WHAT YOU ARE ASKED TO DO: Write out, from the entries below, exactly the lines that run between the lines holding "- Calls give" and "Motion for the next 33", inclusive, and stop there.

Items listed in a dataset
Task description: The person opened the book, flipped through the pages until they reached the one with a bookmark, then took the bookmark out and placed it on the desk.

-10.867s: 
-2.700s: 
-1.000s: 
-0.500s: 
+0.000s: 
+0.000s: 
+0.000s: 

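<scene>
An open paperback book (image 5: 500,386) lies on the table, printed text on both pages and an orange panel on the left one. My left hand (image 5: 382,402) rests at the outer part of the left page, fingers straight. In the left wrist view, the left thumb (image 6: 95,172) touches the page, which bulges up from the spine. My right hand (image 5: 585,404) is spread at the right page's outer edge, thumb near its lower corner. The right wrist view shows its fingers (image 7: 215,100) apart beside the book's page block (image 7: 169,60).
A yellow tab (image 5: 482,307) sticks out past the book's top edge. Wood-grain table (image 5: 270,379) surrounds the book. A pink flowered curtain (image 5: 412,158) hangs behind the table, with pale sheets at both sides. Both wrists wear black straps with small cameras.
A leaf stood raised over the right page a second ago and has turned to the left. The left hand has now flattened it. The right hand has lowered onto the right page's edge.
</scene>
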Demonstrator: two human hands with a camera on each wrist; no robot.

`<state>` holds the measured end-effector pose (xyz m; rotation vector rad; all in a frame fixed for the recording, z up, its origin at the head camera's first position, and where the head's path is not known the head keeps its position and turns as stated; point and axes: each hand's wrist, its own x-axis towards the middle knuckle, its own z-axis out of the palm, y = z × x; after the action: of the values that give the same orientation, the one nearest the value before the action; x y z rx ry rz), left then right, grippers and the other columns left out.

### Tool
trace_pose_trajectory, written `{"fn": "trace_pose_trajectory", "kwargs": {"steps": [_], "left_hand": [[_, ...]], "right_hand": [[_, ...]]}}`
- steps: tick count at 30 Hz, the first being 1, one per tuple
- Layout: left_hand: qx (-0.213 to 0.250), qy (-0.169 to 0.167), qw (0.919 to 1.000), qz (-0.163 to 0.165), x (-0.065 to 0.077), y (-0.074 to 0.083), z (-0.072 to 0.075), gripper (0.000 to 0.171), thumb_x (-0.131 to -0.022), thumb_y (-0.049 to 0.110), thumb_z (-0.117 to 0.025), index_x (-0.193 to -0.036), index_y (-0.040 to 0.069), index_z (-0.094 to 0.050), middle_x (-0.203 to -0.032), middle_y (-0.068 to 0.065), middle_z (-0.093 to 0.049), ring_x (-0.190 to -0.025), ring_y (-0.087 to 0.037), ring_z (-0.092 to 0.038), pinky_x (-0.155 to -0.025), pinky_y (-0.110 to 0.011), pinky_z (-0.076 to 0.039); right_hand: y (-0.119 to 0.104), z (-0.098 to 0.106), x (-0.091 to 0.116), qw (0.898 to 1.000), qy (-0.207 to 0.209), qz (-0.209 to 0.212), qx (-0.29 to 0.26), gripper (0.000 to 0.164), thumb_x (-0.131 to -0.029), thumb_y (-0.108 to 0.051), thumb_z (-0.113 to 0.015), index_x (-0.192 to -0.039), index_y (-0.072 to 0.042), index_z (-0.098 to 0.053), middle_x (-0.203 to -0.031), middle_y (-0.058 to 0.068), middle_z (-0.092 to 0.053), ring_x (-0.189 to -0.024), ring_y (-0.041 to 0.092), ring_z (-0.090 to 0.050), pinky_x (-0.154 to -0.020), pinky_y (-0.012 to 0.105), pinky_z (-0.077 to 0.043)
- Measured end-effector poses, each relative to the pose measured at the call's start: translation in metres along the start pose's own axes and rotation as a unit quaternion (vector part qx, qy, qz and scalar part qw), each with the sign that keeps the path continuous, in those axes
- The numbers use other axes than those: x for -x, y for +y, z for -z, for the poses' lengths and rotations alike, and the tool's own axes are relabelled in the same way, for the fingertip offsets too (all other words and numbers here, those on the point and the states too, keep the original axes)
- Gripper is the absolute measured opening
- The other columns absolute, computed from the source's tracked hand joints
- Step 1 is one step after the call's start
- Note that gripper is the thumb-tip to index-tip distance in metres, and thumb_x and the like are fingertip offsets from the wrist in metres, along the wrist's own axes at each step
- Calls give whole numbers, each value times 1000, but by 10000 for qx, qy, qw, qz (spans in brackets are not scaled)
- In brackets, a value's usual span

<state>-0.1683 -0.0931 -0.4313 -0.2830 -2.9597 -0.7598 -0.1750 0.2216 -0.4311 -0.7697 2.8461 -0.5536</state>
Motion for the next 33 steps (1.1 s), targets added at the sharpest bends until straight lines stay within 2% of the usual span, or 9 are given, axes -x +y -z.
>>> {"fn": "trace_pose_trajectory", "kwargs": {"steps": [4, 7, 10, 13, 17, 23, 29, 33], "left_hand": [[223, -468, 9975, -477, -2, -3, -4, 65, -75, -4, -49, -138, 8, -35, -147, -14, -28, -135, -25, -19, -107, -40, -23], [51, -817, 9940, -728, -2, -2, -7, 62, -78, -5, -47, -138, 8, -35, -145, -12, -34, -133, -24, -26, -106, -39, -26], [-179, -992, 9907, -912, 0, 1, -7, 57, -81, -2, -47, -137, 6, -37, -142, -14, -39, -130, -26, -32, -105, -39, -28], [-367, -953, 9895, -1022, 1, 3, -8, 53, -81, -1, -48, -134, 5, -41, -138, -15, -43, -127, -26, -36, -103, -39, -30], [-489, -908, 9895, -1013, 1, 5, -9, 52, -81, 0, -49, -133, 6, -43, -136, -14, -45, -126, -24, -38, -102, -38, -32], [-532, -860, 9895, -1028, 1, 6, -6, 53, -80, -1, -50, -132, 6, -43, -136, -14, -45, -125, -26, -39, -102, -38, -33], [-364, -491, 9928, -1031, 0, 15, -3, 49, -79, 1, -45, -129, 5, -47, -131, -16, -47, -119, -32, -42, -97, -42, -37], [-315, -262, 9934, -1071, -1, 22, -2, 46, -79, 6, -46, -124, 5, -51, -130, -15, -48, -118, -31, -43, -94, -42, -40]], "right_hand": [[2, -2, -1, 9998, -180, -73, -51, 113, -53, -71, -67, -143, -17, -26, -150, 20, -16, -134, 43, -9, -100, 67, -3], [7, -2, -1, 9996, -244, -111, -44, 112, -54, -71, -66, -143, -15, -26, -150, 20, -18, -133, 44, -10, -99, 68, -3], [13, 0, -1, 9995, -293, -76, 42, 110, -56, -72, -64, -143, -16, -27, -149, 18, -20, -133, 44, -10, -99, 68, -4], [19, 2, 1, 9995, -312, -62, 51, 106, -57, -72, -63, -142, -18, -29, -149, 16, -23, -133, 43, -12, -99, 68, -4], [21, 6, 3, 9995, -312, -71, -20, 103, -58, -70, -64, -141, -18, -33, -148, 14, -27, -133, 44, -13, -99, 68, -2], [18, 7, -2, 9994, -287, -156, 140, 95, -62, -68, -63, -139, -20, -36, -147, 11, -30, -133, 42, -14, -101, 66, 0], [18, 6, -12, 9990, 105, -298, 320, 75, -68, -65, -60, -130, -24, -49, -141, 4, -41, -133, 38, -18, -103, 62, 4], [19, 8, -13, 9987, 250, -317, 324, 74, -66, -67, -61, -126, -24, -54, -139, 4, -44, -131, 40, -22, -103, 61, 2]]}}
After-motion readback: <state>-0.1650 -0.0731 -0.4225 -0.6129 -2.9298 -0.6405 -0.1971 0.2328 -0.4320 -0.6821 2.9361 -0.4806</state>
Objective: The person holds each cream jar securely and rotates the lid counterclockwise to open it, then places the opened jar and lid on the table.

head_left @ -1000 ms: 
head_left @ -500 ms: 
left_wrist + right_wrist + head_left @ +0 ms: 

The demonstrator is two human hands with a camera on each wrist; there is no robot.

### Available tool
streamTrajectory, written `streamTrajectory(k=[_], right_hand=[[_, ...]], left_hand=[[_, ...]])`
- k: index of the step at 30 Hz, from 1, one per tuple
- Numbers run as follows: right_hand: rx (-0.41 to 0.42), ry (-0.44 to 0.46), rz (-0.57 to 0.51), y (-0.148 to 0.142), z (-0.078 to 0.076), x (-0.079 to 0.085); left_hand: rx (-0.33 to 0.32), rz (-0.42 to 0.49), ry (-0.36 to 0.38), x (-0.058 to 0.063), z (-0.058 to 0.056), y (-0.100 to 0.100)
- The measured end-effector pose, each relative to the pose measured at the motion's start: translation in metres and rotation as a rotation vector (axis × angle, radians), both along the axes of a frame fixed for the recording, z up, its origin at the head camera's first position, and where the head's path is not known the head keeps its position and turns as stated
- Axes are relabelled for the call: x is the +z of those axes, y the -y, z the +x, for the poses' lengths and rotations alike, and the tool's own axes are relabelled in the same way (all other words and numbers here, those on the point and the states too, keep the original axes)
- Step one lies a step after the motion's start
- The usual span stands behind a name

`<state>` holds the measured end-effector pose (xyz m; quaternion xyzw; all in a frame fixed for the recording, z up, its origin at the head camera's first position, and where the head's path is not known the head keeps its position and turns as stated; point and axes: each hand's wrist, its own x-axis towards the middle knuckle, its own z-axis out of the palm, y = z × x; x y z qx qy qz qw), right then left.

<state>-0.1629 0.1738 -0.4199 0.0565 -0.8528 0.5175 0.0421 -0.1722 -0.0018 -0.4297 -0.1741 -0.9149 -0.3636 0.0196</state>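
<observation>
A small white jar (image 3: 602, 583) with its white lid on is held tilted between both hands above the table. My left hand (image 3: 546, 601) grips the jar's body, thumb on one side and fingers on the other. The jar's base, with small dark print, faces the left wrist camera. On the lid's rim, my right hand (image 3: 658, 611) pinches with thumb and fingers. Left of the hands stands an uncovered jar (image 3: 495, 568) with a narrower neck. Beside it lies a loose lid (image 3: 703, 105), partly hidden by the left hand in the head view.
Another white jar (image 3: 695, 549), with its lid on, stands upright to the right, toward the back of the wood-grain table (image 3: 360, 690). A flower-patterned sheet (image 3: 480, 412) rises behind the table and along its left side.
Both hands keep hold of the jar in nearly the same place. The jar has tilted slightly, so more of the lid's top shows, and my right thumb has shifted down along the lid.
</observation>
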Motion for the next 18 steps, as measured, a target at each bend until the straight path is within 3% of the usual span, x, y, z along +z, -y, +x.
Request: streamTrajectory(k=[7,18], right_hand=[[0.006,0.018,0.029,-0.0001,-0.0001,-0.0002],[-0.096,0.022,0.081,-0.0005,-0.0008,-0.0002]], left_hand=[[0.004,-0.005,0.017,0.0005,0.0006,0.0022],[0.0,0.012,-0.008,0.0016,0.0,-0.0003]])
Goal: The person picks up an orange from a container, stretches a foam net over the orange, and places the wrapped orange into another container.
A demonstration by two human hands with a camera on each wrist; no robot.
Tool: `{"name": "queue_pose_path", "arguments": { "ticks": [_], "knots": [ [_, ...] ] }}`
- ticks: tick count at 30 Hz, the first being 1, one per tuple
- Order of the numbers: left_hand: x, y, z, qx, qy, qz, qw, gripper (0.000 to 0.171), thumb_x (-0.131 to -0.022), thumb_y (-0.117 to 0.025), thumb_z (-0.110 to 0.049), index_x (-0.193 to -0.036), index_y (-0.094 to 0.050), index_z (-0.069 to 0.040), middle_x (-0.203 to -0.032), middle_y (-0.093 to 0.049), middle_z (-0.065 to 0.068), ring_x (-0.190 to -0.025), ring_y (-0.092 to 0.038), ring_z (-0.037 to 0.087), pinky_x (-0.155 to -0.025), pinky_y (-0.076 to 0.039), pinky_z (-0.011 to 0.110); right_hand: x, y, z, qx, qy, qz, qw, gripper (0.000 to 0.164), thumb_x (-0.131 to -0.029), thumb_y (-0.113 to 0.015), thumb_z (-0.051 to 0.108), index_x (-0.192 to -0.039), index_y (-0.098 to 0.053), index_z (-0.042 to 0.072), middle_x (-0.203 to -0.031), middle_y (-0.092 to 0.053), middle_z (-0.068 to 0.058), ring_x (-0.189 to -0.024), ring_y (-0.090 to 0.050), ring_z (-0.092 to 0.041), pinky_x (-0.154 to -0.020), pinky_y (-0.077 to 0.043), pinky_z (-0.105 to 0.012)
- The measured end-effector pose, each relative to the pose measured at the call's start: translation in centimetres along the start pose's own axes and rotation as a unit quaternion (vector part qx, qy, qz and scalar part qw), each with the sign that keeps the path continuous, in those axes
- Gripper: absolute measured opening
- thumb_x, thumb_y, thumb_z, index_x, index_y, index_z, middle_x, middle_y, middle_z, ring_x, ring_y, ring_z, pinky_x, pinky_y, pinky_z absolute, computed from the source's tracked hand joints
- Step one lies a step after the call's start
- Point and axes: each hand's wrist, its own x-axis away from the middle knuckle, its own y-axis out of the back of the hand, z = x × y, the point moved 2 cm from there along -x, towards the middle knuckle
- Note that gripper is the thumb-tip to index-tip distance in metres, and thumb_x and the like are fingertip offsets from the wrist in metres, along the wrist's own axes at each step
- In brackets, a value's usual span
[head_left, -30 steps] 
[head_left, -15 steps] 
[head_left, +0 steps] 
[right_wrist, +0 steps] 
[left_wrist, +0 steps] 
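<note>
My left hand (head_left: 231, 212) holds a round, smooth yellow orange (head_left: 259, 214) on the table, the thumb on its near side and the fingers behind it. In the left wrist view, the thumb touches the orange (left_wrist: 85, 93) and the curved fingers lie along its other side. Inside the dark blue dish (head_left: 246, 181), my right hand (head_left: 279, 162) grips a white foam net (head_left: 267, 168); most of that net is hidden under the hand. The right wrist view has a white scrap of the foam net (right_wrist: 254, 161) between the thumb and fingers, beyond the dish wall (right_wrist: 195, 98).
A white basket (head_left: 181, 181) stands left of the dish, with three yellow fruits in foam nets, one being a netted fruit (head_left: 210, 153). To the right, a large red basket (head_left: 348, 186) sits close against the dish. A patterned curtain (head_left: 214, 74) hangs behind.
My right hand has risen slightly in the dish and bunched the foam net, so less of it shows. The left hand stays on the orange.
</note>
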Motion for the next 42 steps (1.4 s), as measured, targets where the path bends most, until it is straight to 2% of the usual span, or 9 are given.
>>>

REPLY TO THE TASK:
- Calls give whole numbers, each value times 1000, but by 10000 for qx, qy, qw, qz (spans in brackets are not scaled)
- In brackets, a value's usual span

<state>-0.1683 -0.0931 -0.4313 -0.2830 -2.9597 -0.7598 -0.1750 0.2216 -0.4311 -0.7697 2.8461 -0.5536</state>
Motion for the next 33 steps (1.1 s), targets added at the sharpest bends until straight lines stay within 2% of the usual span, or 9 are given, axes -x +y -z.

Reply complete, and nothing else is required.